## What you will do
Give back the entire listing verbatim.
......
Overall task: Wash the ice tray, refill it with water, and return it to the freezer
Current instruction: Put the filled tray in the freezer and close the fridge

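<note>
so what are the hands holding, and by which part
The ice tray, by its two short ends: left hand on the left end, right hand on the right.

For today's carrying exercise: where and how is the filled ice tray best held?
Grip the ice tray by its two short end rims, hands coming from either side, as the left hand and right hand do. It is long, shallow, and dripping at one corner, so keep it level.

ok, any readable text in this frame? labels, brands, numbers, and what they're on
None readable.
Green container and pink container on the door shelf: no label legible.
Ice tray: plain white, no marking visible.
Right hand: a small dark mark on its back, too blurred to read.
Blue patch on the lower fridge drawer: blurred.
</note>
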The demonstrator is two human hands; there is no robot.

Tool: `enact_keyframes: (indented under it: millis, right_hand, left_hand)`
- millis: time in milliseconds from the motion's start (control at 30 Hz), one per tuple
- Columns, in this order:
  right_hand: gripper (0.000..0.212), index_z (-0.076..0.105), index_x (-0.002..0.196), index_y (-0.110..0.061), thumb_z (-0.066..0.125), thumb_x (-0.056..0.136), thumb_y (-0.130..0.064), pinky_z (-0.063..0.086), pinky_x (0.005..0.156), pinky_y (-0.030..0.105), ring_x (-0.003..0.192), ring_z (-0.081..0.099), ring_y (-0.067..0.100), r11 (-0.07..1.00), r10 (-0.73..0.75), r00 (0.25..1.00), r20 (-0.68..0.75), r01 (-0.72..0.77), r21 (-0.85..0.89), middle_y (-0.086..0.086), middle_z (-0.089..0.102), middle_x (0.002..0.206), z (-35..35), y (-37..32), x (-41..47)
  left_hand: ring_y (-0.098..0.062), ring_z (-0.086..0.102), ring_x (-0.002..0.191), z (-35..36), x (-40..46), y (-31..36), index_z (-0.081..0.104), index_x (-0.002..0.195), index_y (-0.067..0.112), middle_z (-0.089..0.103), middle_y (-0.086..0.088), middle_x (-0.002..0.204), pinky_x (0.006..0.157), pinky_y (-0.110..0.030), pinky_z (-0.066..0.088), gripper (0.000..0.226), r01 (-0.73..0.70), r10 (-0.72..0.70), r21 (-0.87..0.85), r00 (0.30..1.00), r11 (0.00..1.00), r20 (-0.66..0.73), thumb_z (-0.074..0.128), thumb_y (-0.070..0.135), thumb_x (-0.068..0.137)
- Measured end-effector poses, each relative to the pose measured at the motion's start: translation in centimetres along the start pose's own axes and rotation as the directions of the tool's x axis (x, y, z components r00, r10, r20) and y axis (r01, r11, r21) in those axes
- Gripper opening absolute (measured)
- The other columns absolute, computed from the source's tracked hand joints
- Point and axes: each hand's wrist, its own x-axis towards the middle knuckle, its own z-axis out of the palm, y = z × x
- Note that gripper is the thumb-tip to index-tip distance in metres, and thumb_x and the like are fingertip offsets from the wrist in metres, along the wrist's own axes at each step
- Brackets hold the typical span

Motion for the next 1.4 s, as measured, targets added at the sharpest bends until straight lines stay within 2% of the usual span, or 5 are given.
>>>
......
## Task result
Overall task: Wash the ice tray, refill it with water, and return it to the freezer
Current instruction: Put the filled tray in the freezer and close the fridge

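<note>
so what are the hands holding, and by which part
The ice tray, by its two short ends: left hand on the left end, right hand on the right.

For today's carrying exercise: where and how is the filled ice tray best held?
Grip the ice tray by its two short end rims, hands coming from either side, as the left hand and right hand do. It is long, shallow, and dripping at one corner, so keep it level.

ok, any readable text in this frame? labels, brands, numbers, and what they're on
None readable.
Green container and pink container on the door shelf: no label legible.
Ice tray: plain white, no marking visible.
Right hand: a small dark mark on its back, too blurred to read.
Blue patch on the lower fridge drawer: blurred.
</note>
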The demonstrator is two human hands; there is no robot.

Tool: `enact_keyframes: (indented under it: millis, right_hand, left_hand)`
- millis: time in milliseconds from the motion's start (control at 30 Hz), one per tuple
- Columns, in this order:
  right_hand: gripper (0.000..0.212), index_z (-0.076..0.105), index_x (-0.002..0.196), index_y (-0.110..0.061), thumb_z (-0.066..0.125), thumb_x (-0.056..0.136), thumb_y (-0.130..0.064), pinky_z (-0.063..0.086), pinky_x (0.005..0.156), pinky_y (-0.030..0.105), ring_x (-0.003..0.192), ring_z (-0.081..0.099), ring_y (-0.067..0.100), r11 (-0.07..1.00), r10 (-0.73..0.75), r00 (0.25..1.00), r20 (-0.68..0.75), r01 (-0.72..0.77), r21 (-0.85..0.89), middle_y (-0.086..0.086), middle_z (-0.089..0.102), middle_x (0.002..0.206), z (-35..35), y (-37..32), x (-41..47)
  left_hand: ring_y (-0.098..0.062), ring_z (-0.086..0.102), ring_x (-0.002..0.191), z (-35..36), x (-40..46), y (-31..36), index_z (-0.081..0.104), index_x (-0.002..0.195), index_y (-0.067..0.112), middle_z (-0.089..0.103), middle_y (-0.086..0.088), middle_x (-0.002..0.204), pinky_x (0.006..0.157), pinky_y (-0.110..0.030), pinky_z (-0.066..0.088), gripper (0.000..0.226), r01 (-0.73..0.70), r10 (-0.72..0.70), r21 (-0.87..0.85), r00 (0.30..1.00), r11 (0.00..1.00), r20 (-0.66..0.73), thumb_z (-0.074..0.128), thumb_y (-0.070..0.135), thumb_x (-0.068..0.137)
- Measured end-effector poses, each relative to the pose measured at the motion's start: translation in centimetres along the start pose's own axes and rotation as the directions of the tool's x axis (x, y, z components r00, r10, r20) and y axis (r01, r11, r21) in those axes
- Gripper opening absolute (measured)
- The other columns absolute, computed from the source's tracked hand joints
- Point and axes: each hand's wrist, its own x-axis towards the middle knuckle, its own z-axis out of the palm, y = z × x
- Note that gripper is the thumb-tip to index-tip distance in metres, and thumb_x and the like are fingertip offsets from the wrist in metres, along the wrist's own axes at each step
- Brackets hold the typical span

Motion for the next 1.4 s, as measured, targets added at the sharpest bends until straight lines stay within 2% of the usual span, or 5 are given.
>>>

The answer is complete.